Eso es lo que el castigo a Assange invisibiliza: la alianza entre filtradores anónimos y medios que colaboran entre sí. Se trata de blindar la privacidad de la ciudadanía con la encriptación. Y de aplicar la transparencia a los poderosos. El último libro de Assange fue la transcripción de su entrevista con Eric Schmidt, el CEO de Google. Una llamada a que la ciudadanía asumiese el control de sus comunicaciones y a que filtrásemos los bancos de datos que desnudan el poder.

La represión de Assange es proporcional a la grandeza de su gesta. No resulta sencillo enterrar la denuncia incontestable, sin réplica posible, de los crímenes de guerra del Pentágono. Tampoco el neo-imperialismo de la red diplomática más poderosa del mundo. Ese era el significado último de los cables de Irak y Afganistán y del Cable Gate. Y hacerlo desde Internet, desde una comunidad libre como es Wikileaks que crea una zona de autonomía insobornable e imparable. ¿Se los imaginan informando sobre Ucrania? ¿Creen que estaríamos en guerra? Ya les digo que no.

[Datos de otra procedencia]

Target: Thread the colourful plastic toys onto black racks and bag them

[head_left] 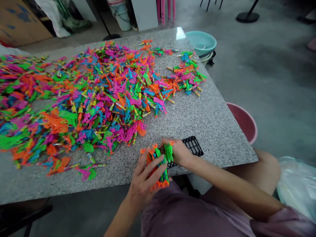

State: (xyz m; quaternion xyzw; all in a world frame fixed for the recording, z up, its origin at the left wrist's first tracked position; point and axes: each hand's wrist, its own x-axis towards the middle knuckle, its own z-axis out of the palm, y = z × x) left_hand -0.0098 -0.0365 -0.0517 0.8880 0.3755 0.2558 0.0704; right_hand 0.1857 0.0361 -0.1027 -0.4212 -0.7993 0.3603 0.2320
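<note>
My left hand (146, 177) is wrapped round a bundle of small plastic pieces (161, 176) in orange, green and blue, with round orange ends at top and bottom. They look like the toy guns in the pile. Close against the bundle, my right hand (180, 153) grips a green plastic piece (169, 152) with an orange tip. Its fingertips are partly hidden. Under the right wrist, a black grid tray (194, 146) with oval holes lies flat at the table's near edge.
A large heap of colourful plastic toy guns (118, 85) and patterned sticks spreads over the speckled stone table (197, 121). Beyond its right edge stand a light blue basin (201, 41) and a pink basin (243, 121). A clear plastic bag (296, 184) lies at my right.
</note>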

Wikileaks practica un periodismo que supera todo ejemplo previo o posterior: se erige en contrapoder mancomunado. Llevamos diez años postulando ese periodismo de código libre. Y Assange, purgando el haberlo hecho realidad.

No ladran, sino que le muerden la yugular, porque aún cabalgan. ¿Quiénes? Los criptopunks que han hackeado decenas de empresas y organismos gubernamentales rusos en represalia por la invasión de Ucrania. Y quienes denuncian la campaña prebélica de Putin y de la OTAN, los crímenes de guerra de ambos bandos, el negocio que generan para los traficantes de armas, los monopolios energéticos y de materias primas... la muerte y el hambre que todo ello provoca. Pero lo hacen sin poder aportar datos.

Las pantallas rusas ensalzan al carnicero Putin. Y las europeas y estadounidenses, al comediante Zelensky. Si es que esos roles no son ya intercambiables. Tampoco es casualidad que el mandato de Donald Trump sentara las bases para masacrar jurídicamente a Assange. Y que sea el gobierno de Boris Johnson (quizás el líder más belicista junto con Putin), el que dé luz verde a su extradición. Reivindicar a Assange es desnudarlos. Solo cabe retomar, ahora con Ucrania, el testigo que el australiano-ecuatoriano recogió. El asumió que el Vietnam de su generación eran Irak y Afganistán. Quien no siga su ejemplo, que entregue el carnet de periodista.